Harry Reid, a very rare Mormon Democrat

WASHINGTON — When Sen. Harry Reid, D-Nev., steps down from the Senate in early 2017, Mormonism will lose its highest-ranking elected official — and the most high-profile example that yes, there is such a thing as a Mormon Democrat.

Mormons are the most Republican religious group in America, and they are moving to the right. A 2007 Pew study found about 66 percent identify with the party. By 2012, Pew found that figure had risen, and 74 percent of Mormons identified as Republican.

During an address at Brigham Young University in 2007, Reid talked about what it was like being a Democrat in a deeply Republican faith.

“It is not uncommon for members of the Church to ask how I can be a Mormon and a Democrat,” he said. “Some say my party affiliation puts me in the minority of our Church members. But my answer is that if you look at the church membership over the years, Democrats have not always been the minority, and I believe we won’t be for long. I also say that my faith and political beliefs are deeply intertwined. I am a Democrat because I am a Mormon, not in spite of it.”

It’s true that Mormons haven’t always been as Republican as they are today.
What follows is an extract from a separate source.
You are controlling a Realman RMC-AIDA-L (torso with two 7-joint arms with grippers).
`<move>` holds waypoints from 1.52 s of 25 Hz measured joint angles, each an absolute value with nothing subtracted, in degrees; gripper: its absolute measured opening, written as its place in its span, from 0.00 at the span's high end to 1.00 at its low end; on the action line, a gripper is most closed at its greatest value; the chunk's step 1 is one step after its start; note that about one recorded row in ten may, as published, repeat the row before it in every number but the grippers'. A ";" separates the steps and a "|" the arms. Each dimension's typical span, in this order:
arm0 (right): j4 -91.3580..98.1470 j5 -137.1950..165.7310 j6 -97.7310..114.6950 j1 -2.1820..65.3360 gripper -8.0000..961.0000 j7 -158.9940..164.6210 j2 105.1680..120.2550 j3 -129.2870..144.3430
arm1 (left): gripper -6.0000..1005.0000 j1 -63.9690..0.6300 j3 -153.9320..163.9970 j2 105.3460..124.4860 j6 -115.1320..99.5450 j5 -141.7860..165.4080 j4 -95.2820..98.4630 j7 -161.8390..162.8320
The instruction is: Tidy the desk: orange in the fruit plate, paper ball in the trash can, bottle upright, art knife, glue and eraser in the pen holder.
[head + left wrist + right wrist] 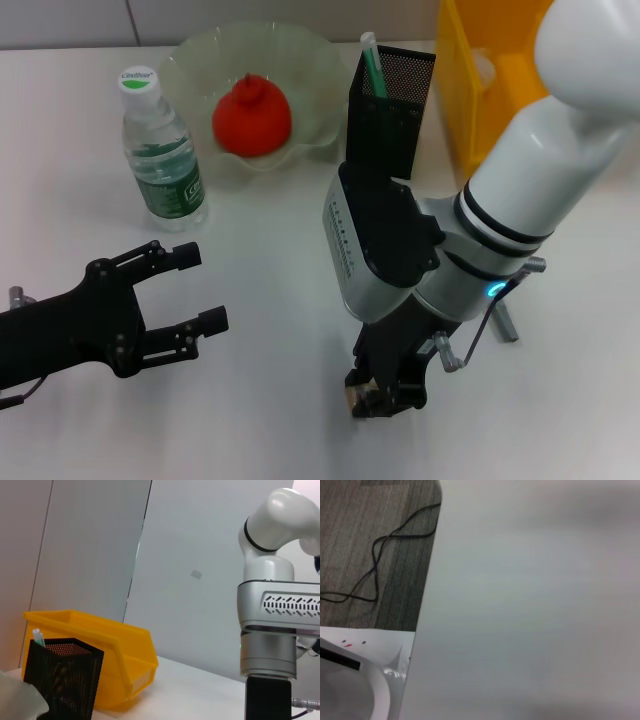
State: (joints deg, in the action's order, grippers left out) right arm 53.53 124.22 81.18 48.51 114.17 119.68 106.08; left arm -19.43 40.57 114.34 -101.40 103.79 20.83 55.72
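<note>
White desk (60,120), two arms low over its near side.
Left claw (205,288) hovers with fingers spread wide and empty; beyond it the bottle (162,155) stands upright, then the orange (252,118) sits in the fruit plate (200,60). Right claw (385,392) points down at the desk, clamped on a small tan eraser (352,396); beyond it stand the pen holder (392,110) and the trash can (480,90).

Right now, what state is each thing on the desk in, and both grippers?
orange: resting in the fruit plate.
bottle: upright, capped.
pen holder: upright, a green-tipped stick inside.
trash can: upright beside the pen holder.
eraser: tan corner showing at the right gripper, low at the desk.
left gripper: open, empty.
</note>
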 joint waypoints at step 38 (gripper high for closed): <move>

When Mormon Democrat Harry Reid was elected to Congress in the ’80s, about 70 percent of Utah Mormons voted Republican. By 2012, that figure reached 90 percent — though having a fellow Mormon on the ticket in 2012 certainly could be a factor in the record-breaking percentage.

Reid’s prediction that Democrats won’t always be in the minority in the church came several years before the Church of Jesus Christ of Latter-day Saints would show it doesn’t toe the party line on some hot-button Republican issues.
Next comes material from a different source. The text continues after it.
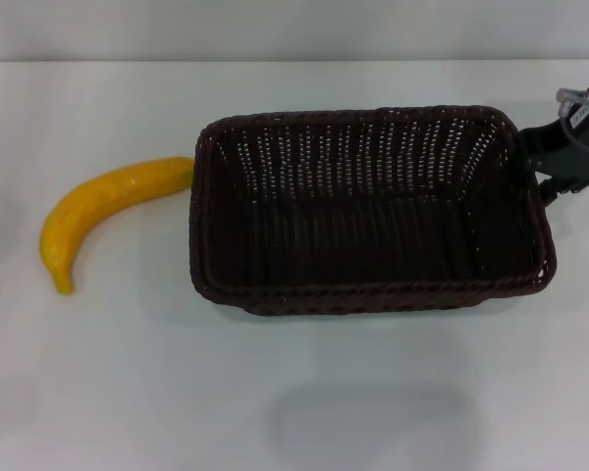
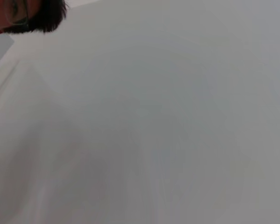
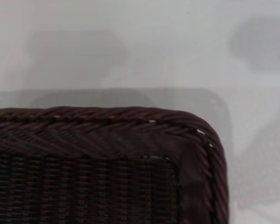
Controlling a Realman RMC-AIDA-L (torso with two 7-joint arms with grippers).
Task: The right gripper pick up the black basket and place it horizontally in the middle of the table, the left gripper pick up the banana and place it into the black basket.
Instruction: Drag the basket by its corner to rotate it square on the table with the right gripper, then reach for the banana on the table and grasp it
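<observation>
The black basket [image 1: 373, 211] sits lengthwise across the middle of the white table [image 1: 128, 392] in the head view, open side up and empty. A faint shadow lies on the table in front of it, so it seems raised a little. My right gripper [image 1: 548, 167] is at the basket's right end, closed on its rim. The right wrist view shows one corner of the basket [image 3: 107, 163] from close above. The yellow banana [image 1: 98, 211] lies on the table to the left, its far end close to the basket's left wall. My left gripper is out of view.
The left wrist view shows only pale surface and part of a person's head [image 2: 32, 16] in one corner. The table's far edge [image 1: 275, 61] runs behind the basket.
</observation>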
In 2010, the church backed immigration proposals that kept families together and focused on criminal activity rather than federal violations, and this year, Utah’s LGBT and religious protections legislation was applauded by LGBT groups, while social conservatives were mostly unimpressed.

Mormon Democrats are more likely to be women and less likely to be white, mirroring Democratic demographics nationally, but unlike national trends, they’re also more likely to be older.

Mormons over the age of 65 are 51 percent Republican, compared with 69 percent of those under 30.

So while Mormons very well may one day become more Democratic, it just might take awhile for a new generation to start voting. But by then, they won’t have the high-profile example of Reid to look to.